Growing up in Taiwan, Hsiao spent her childhood raised in a quiet household surrounded by concrete towers and a canopy of the dense noise of city life. Drawing upon this background, Hsiao layers the sounds of city life with industrial materials in her works. Hsiao also, however, expresses in her work a yearning for the city’s opposite, the desert: “[It] was always something I craved, it was a horizontal infinity of space and sound, my home interior materialized while also contrasting with the density and noise of the vertical infinity that shaped my outside environment.”[1] Though now based in Chicago, Hsiao continues to seek the desert with residencies and trips to Joshua Tree National Park in California. The sparse, silent and barren landscape takes on particular meaning in Hsiao’s work: “I’d like to think there are traces of the desert in everybody’s practice. It’s that place that seems alien and uncanny in its beauty—speaking a completely foreign language to the one we know but still, somehow, resonating an intuitive sound in us that we recognize as part of our own.”[2]

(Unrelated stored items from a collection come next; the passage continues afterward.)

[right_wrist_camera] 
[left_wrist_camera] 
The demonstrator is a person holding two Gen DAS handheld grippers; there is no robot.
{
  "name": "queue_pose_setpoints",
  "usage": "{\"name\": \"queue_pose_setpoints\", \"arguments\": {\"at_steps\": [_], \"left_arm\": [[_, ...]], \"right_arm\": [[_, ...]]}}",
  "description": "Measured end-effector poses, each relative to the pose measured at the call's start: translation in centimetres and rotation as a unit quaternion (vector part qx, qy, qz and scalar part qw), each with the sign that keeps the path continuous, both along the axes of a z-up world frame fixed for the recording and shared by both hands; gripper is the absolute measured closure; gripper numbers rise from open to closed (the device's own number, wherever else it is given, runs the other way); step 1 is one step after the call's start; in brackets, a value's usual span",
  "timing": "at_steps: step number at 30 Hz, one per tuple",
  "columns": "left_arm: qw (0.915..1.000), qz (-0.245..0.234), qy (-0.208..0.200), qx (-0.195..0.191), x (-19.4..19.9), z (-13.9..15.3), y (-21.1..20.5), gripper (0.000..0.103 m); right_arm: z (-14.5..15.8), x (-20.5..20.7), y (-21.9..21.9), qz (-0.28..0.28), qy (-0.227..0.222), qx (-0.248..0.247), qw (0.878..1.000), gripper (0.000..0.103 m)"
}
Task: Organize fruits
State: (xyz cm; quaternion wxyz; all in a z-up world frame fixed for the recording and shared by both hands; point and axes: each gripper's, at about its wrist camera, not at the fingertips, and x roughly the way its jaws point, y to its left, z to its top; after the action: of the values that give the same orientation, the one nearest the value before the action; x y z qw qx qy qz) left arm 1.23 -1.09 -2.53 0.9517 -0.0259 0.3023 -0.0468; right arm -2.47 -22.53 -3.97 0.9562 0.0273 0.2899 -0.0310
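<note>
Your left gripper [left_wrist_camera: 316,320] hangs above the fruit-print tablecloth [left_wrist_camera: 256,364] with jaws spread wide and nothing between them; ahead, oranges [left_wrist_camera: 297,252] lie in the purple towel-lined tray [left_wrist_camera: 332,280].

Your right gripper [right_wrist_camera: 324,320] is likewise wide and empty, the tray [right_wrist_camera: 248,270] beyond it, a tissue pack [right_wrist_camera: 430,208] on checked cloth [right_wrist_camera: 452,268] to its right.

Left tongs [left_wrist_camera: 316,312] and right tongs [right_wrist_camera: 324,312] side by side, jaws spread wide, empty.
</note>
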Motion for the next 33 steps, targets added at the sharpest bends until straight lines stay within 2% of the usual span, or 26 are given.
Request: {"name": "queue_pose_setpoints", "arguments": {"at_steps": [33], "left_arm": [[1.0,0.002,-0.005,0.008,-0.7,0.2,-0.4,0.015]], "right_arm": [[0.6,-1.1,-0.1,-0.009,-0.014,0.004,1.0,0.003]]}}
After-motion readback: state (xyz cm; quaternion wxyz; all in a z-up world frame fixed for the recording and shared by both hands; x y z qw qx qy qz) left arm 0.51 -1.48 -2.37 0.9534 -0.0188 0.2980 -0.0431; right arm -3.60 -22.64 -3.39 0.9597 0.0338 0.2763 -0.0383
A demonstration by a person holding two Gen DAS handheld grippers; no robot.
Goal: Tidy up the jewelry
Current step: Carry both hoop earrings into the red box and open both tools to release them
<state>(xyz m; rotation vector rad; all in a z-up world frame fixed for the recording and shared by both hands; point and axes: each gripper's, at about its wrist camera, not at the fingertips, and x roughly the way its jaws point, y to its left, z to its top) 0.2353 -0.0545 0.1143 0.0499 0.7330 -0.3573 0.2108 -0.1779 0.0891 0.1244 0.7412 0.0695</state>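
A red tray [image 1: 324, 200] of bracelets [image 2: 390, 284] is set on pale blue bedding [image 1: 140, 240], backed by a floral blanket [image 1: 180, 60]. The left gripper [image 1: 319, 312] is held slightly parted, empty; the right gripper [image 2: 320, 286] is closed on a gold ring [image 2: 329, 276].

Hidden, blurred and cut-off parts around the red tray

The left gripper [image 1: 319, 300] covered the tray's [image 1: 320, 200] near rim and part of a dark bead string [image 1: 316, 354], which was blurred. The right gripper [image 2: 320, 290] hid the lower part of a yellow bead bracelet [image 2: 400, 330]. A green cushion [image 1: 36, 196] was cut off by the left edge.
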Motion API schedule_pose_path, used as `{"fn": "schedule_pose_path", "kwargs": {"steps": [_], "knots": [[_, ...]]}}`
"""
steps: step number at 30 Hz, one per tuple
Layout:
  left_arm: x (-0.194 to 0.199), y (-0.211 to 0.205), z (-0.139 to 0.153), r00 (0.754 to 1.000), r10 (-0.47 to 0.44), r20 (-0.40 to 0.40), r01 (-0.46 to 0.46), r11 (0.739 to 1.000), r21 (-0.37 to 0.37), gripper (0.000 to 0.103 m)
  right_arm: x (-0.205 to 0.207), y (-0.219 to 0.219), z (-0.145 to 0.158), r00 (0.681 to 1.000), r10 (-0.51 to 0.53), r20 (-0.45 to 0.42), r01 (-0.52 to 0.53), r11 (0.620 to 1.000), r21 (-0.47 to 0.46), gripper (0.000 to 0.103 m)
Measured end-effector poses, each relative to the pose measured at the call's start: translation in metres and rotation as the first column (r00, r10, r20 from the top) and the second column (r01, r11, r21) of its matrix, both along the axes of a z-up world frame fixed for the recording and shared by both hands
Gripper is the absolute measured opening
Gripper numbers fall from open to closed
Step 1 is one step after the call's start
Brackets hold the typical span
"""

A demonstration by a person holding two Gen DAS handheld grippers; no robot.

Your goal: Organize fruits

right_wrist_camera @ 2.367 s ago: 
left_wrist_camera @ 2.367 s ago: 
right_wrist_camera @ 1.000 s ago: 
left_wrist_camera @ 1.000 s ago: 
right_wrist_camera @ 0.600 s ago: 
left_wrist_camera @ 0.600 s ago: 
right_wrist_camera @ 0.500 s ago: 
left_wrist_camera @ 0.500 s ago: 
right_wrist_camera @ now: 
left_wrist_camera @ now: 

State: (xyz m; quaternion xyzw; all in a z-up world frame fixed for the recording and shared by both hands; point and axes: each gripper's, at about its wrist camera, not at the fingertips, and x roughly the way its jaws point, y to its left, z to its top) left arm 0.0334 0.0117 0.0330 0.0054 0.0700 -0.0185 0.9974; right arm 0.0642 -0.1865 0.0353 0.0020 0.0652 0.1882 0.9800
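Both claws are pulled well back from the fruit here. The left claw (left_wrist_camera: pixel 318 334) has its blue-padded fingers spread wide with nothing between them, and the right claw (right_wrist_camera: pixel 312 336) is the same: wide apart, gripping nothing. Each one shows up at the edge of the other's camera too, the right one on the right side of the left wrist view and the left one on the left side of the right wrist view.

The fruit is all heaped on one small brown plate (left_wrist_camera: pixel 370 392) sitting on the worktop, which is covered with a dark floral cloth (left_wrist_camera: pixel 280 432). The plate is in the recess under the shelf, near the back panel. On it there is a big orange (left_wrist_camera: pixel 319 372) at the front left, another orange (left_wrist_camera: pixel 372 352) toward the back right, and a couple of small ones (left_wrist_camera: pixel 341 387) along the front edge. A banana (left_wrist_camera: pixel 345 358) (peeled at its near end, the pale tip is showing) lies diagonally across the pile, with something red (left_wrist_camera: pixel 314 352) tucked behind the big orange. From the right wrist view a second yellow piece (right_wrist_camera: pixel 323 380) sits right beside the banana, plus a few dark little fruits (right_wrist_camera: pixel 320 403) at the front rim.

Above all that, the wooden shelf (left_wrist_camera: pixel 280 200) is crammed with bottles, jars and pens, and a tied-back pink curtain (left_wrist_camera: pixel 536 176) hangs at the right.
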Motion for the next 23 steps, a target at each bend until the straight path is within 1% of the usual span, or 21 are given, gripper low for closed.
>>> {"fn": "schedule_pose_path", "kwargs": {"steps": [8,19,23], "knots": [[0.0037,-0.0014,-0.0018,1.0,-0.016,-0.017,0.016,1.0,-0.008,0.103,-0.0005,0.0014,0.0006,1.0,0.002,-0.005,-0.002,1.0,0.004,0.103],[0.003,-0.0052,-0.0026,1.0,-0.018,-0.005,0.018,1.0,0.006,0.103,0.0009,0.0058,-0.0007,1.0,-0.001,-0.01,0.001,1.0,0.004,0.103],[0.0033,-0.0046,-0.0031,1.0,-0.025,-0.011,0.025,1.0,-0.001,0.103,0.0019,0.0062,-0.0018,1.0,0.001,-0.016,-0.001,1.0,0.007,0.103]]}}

Cathy Hsiao, Bopomofo Score Key (Songbook for Sculpture), studio view, Concrete, recycled textile dyes, Dimensions variable, 2017
Bopomofo Songbook for Sculpture (2017 – ongoing) quite literally takes translation as its subject: bopomofo refers to a system of transliteration of Taiwanese Mandarin into phonetic characters. The word bopomofo itself is a colloquial term formed from the first 4 of the 37 characters of the alphabet. As a child, Hsiao was taught her native tongue by her mother using this system of sound-symbols. For Bopomofo Songbook for Sculpture, the language is transformed into “a concrete poetry that mobilizes sculpture as a literal language”. The ‘key’ from the songbook ascribes different sculptural elements such as a concrete-filled avocado shell, a pink arch, and a stone-like turquoise dome - each with the Zhuyin (bopomofo) characters. The vocabulary is further extended from sculpture to score.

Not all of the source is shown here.